I will be the first to admit that I do this all the time.

In fact, I did this just the other day.

With confusion and uncertainty looming in front of me, rather than going straight to the only One who could offer any kind of consultation or understanding, I desperately grasped for the advice of others.

Now don’t get me wrong – God puts amazing, wonderful, and very wise people in our lives for this very purpose – to receive wise counsel.

He even instructs us on the importance of seeking this wise counsel on many different occasions (Proverbs 12:15, 11:14, 19:20-21, 15:22) (2 Timothy 3:16).

So I am not saying that seeking the advice, guidance, and wisdom of others is not important.

It is very important, but even the most important things can be misprioritized.

We live in a day and age where constant input is the norm. We are persistently feeding our minds with discussion, news feeds, music, podcasts, information, and the opinions of others that we are often kept from recognizing the voice of Jesus.

Like the two disciples on the road to Emmaus, even though the input they sought from each other as trusted friends was good, it was noise nonetheless.

It’s not just that the disciples didn’t recognize Jesus, they were actually kept from recognizing him; meaning there was something actually hindering their ability to hear the voice of their Teacher.

We often get so distracted and so hung up on getting the advice of others; on hearing their opinion and what they would do in our certain set of circumstances that we end up preventing ourselves from hearing the still, small voice of Jesus.

We end up filling our hearts and minds with others’ interpretation of who God is rather than seeking to know God for ourselves.

When we constantly subject ourselves to these outside sources, two things happen:

  1. Our minds become numb; and
  2. We override our ability to be still.
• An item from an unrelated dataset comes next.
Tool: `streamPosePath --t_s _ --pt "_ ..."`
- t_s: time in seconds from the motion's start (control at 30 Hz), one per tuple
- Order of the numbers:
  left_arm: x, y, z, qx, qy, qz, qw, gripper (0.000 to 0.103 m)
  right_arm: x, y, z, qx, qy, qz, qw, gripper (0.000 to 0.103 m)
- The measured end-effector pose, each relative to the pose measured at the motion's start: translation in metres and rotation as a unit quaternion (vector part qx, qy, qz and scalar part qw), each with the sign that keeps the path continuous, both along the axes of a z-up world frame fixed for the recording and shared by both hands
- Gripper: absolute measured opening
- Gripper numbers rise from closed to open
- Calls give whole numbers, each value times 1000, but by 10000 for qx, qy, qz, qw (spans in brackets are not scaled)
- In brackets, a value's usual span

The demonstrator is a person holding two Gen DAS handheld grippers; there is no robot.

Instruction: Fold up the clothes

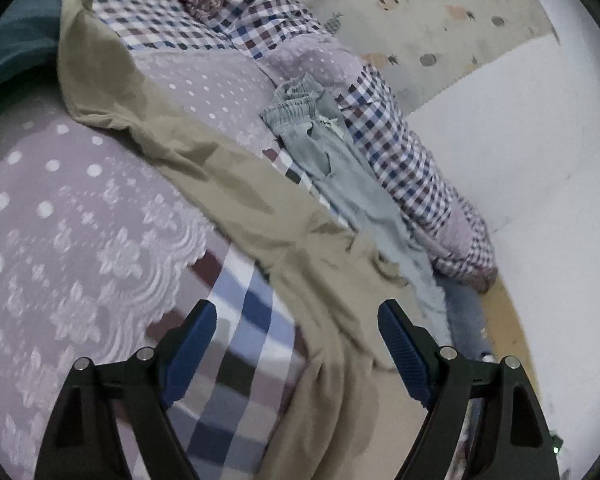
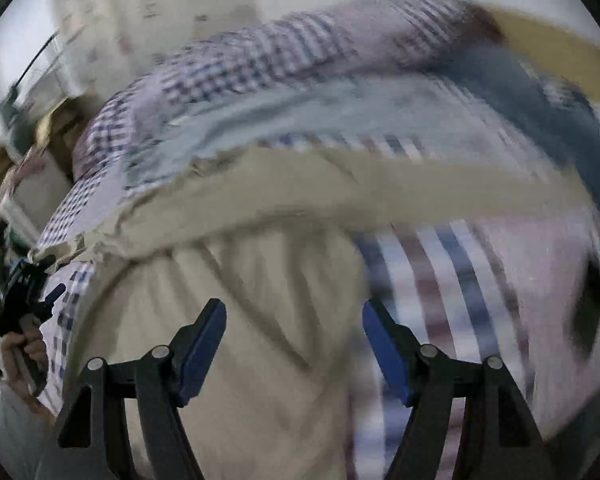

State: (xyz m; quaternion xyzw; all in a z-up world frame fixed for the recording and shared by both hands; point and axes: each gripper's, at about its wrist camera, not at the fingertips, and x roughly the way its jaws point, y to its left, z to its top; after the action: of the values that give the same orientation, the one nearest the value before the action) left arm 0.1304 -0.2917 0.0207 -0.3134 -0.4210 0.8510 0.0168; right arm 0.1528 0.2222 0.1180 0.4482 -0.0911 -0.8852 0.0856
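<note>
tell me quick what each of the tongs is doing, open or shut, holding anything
Left tongs: open, holding nothing, over the beige garment.
Right tongs: open, holding nothing, over the same beige garment; view is blurred.

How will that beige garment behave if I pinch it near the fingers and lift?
The beige garment looks thin and floppy: it lies in soft creases over the bed, so it should sag and trail rather than hold shape. It likely weighs little. Its far end overlaps the light blue pants, so lifting may drag them along.
</note>
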Motion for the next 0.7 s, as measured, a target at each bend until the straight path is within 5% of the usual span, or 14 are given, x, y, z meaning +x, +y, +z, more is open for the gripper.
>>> streamPosePath --t_s 0.1,0.23,0.43,0.63,0.7 --pt "23 12 4 -153 52 -36 9999 86 46 4 -30 14 -268 -42 9996 74" --pt "58 38 16 -502 243 -33 9984 86 98 -30 -67 452 -384 567 9966 74" --pt "115 74 19 -923 121 -39 9956 86 123 -70 -91 1136 -184 1183 9863 70" --pt "150 84 23 -1316 -14 109 9912 86 120 -75 -112 1616 -263 1290 9780 32" --pt "154 76 20 -1307 -127 251 9910 86 125 -62 -108 1522 -291 1345 9787 6"
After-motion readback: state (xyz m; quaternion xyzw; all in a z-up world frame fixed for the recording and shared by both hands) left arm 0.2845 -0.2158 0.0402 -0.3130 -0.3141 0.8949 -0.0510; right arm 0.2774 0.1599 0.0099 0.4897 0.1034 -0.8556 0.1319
We lose the ability to really listen to what we are taking in and truly digest it and understand it. The voice of God can so easily slip into the background; into the mix of input that we are constantly feeding our minds that we either mistake other voices for that of God’s or miss God’s voice altogether.

We become numb to the awesome and very distinguishable power of His voice while we quickly lose our ability to quiet our thoughts long enough to hear Him.

It wasn’t until these disciples were in communion with Christ; until the bread was broken and the wine passed around, that their eyes were opened (Luke 24:30-31).

This isn’t to say that we necessarily need to partake in eating the bread and drinking the wine to hear God’s voice – though that is a sure way to cleanse the heart and soul.

This is more to say that we need to seek communion with Christ; intimacy, relationship, and time of one-on-one union with Him to train our thoughts to dwell on His still, small voice.

Daily intimacy with Jesus Christ, seeking His guidance and His direction above and before all else, is the first and only true way to cultivate a spirit after God’s own heart.